> _REQUIRED WORK_
Copy out every line from the records that includes "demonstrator".

> _DATA EXCERPTS_
○ ○ ○ ○ ○ ○ ○

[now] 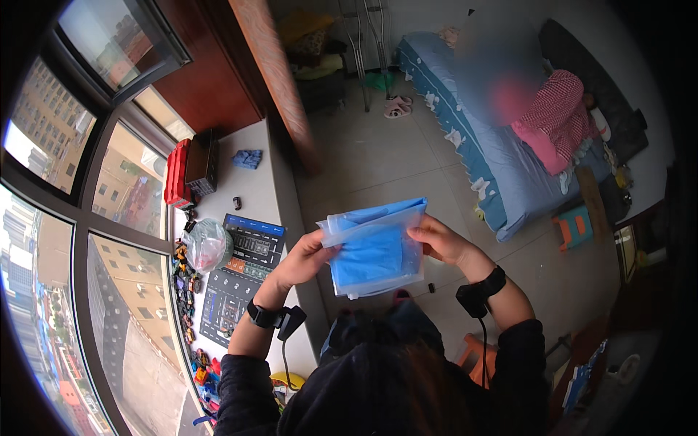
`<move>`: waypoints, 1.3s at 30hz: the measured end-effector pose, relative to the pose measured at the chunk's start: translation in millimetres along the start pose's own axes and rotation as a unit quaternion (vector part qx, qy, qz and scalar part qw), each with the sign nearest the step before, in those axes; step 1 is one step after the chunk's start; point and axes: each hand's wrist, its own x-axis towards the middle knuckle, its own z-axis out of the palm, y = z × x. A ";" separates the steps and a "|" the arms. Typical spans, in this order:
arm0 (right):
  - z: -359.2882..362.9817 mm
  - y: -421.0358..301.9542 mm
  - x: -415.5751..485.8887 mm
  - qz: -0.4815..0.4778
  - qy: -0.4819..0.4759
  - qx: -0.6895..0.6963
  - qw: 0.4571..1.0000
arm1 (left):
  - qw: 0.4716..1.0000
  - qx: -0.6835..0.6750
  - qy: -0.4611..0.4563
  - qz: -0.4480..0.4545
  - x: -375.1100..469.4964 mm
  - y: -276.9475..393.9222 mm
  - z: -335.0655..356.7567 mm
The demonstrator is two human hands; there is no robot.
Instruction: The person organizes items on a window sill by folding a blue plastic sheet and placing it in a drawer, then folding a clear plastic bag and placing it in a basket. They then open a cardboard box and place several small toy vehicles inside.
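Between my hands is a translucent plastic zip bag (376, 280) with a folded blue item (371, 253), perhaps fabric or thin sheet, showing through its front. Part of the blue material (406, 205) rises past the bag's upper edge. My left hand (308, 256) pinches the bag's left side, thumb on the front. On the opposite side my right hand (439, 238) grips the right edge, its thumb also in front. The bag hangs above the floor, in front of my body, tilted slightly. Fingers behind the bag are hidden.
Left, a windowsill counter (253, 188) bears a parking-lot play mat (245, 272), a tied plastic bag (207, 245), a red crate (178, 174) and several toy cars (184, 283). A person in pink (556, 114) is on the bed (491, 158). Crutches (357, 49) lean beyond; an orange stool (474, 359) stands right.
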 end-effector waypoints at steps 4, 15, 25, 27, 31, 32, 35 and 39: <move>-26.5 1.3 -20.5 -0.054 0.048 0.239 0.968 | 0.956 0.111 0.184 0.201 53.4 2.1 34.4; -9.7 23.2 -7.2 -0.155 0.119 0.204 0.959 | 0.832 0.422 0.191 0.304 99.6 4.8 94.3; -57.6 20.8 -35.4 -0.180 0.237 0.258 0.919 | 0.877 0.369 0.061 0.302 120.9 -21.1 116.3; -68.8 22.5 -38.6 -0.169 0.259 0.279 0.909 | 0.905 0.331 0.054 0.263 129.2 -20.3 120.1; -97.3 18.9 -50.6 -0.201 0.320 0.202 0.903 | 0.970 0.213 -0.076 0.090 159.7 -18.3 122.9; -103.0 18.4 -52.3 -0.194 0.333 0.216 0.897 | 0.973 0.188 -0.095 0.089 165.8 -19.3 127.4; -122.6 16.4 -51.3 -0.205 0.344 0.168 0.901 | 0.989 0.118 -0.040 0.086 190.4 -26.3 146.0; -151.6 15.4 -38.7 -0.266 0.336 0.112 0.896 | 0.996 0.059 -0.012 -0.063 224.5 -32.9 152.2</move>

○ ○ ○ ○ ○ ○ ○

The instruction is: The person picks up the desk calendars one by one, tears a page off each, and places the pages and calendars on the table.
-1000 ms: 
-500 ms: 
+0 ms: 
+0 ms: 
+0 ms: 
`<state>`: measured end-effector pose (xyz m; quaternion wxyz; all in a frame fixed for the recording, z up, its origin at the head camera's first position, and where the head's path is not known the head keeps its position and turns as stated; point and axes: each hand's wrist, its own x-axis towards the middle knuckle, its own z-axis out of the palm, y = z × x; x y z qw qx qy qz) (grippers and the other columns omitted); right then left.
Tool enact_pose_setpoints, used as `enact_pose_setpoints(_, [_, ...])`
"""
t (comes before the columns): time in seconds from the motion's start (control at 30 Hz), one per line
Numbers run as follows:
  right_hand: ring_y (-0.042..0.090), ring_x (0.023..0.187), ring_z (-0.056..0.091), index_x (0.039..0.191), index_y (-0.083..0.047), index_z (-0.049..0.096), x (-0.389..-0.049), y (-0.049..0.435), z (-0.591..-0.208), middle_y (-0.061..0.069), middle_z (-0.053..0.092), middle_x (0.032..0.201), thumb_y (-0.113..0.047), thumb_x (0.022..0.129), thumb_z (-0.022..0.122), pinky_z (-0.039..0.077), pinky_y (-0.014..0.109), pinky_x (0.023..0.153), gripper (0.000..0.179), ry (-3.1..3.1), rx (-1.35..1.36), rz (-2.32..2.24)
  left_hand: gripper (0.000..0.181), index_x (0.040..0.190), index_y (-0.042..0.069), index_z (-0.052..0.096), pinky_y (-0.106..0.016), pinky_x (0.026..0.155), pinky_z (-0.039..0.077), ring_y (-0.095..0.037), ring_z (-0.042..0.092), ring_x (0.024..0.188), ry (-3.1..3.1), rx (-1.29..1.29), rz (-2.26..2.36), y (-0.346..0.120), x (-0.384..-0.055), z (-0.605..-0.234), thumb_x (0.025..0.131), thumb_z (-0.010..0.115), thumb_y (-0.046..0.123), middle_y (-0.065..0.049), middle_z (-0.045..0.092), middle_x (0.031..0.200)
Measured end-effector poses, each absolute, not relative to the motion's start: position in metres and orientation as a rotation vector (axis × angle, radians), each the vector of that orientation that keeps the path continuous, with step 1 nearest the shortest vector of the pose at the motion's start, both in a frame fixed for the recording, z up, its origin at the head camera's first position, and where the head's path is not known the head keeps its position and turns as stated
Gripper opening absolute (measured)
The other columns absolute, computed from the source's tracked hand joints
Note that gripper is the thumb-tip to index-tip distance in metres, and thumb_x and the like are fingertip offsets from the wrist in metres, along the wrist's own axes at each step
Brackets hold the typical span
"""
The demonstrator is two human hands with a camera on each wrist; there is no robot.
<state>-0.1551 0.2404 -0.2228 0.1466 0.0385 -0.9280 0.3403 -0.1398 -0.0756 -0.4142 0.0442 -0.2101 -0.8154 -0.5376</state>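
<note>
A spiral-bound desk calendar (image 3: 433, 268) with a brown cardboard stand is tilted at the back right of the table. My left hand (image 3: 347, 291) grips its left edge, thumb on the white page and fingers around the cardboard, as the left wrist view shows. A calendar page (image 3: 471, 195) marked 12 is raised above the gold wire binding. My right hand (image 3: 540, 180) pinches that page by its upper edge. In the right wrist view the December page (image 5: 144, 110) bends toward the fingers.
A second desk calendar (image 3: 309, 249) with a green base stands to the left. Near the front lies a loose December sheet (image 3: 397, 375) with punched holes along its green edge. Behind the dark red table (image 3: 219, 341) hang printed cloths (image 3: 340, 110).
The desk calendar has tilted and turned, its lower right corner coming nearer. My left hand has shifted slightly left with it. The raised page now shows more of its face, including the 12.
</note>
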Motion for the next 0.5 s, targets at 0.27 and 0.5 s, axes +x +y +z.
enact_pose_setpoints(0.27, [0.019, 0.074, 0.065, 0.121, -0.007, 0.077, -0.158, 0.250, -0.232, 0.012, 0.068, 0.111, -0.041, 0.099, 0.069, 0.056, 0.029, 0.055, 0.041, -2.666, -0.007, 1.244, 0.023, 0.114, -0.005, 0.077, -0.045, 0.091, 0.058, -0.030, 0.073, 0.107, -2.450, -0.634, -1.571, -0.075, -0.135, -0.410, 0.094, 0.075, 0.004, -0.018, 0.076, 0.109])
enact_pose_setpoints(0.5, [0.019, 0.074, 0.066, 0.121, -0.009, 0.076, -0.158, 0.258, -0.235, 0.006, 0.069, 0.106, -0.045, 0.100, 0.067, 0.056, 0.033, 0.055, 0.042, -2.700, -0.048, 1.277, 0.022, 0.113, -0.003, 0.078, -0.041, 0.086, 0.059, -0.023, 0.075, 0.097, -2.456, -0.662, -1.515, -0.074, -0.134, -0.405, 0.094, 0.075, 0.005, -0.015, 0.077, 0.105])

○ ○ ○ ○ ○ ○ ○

> _EXERCISE SOLUTION_
The demonstrator is two human hands; there is no robot.
The demonstrator is two human hands with a camera on each wrist; there is no robot.

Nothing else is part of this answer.